## What you need to do
Starting at the line with "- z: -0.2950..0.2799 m", copy each line through the last one below exactly as written, without any pictures.

----- Data -----

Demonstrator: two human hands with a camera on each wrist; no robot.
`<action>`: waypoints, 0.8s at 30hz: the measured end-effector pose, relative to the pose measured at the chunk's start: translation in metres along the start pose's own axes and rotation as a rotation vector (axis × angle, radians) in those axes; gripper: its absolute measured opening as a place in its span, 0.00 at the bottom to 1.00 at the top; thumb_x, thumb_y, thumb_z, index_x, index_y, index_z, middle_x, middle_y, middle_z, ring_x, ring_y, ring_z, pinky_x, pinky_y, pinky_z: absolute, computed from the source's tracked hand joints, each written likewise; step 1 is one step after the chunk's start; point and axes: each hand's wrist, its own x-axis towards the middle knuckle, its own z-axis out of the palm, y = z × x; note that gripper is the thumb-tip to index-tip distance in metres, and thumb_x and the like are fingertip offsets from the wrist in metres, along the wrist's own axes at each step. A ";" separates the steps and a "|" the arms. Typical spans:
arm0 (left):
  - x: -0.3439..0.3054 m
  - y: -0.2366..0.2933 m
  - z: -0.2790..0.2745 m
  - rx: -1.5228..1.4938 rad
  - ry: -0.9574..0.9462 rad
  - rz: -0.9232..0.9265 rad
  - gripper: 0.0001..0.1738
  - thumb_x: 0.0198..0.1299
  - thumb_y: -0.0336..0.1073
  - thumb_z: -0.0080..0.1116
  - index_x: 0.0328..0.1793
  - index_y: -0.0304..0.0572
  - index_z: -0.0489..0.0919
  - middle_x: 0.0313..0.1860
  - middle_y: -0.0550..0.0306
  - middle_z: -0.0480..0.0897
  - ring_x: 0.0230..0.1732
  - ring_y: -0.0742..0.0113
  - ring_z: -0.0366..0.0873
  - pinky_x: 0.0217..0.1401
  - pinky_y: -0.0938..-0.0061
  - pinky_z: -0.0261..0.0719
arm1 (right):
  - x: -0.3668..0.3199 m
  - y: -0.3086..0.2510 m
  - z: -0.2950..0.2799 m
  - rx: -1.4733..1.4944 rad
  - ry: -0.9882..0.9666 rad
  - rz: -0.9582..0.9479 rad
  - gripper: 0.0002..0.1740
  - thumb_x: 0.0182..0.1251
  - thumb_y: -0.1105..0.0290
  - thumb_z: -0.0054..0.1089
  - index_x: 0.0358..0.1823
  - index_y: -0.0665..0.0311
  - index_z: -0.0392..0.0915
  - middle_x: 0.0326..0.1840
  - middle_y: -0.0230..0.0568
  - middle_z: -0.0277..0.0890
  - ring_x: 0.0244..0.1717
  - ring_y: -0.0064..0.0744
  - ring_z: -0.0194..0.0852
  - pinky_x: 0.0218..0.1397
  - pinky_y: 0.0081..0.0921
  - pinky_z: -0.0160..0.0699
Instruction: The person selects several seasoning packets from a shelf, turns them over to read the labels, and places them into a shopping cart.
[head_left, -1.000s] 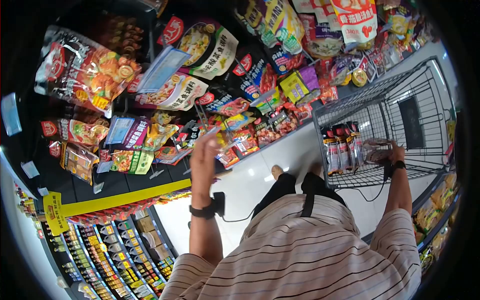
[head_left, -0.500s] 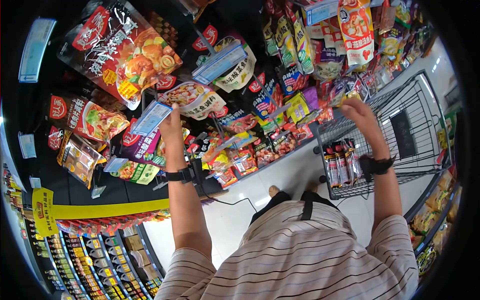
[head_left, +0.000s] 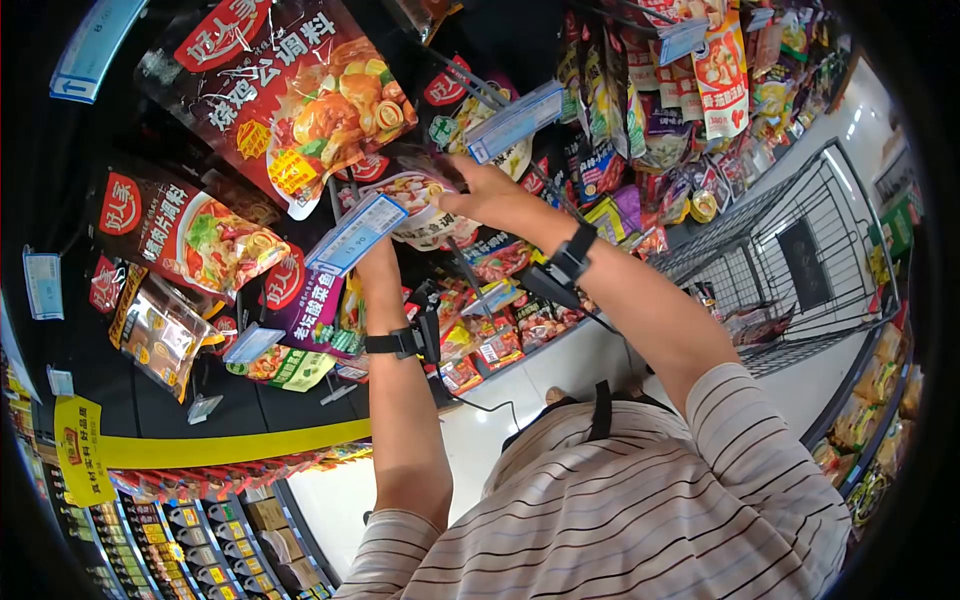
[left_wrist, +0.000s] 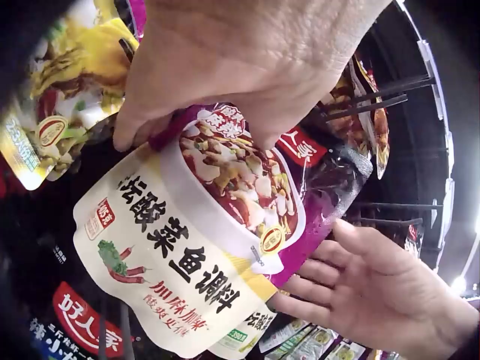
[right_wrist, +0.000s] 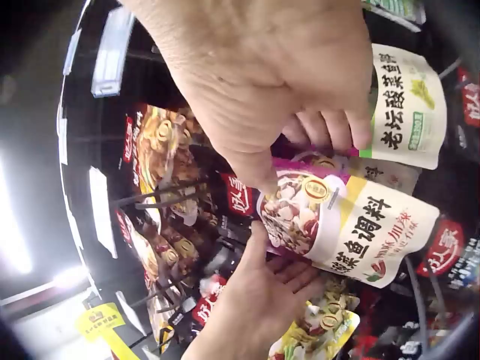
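Pouch btwn L grip & R grip, touching both.

Two bare hands counted, one left hand and one right hand, to one white-and-purple plastic pouch.
The head view adds two black wristbands, one striped short-sleeved shirt, one grey wire shopping cart, one large dark-red plastic pouch, one yellow hanging card, one long yellow shelf strip and at least six blue-and-white rectangular price labels; the wrapped packets in the cart overlap too much to number.
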 end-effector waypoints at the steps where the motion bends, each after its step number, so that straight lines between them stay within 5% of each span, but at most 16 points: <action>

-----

## Written response
  - z: -0.2950..0.2799 m
  - rx: -1.4733..1.4944 rad
  - ry: -0.9882..0.9666 rad
  - rz: -0.9582..0.9479 rad
  - gripper: 0.0002..0.1740
  - thumb_x: 0.0182..0.1251
  - thumb_y: -0.1105..0.0290
  - thumb_z: -0.0054..0.1089
  - index_x: 0.0358..0.1823
  - index_y: -0.0665..0.0311
  - index_z: -0.0392..0.0915
  - middle_x: 0.0326..0.1840
  - middle_y: -0.0230..0.0568
  - middle_z: -0.0277..0.0890
  - ring_x: 0.0244..0.1717
  - ring_y: -0.0064..0.0744
  - ring_z: -0.0194..0.0852
  - pinky_x: 0.0218..0.1397
  - pinky_y: 0.0081..0.0921
  - pinky_z: -0.0160..0.0699
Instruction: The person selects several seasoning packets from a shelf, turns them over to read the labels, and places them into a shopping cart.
[head_left, -1.000s] 
[head_left, -0.500s] 
[head_left, +0.000s] 
[left_wrist, +0.000s] 
[right_wrist, +0.000s] 
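Pouch btwn L grip & R grip, touching both.

Two bare hands counted, one left hand and one right hand, to one white-and-purple plastic pouch.
The head view adds two black wristbands, one striped short-sleeved shirt, one grey wire shopping cart, one large dark-red plastic pouch, one yellow hanging card, one long yellow shelf strip and at least six blue-and-white rectangular price labels; the wrapped packets in the cart overlap too much to number.
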 end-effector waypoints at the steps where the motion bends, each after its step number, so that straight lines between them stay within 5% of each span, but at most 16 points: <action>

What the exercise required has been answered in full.